Your answer must consist of the lines running from the one that holds "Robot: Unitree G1" to the end of the data, copied exactly.
---
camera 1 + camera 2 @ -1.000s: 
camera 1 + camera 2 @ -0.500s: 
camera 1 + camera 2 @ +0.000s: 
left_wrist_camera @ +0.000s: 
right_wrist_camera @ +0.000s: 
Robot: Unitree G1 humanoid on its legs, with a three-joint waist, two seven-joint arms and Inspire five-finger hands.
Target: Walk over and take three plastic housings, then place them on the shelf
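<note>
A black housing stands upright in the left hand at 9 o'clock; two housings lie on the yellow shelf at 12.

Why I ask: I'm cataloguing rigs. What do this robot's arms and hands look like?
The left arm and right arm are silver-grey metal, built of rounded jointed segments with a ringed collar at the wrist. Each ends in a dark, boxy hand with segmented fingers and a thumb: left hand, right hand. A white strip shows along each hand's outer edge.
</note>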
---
OUTPUT OF THE EXERCISE:
Robot: Unitree G1 humanoid on its legs, with a three-joint waist, two seven-joint arms and Inspire five-finger hands.
Target: Walk over and take three plastic housings, then place them on the shelf
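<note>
A black housing stands upright in the left hand at 9 o'clock; two housings lie on the yellow shelf at 12.

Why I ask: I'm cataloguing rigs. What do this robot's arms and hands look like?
The left arm and right arm are silver-grey metal, built of rounded jointed segments with a ringed collar at the wrist. Each ends in a dark, boxy hand with segmented fingers and a thumb: left hand, right hand. A white strip shows along each hand's outer edge.
</note>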

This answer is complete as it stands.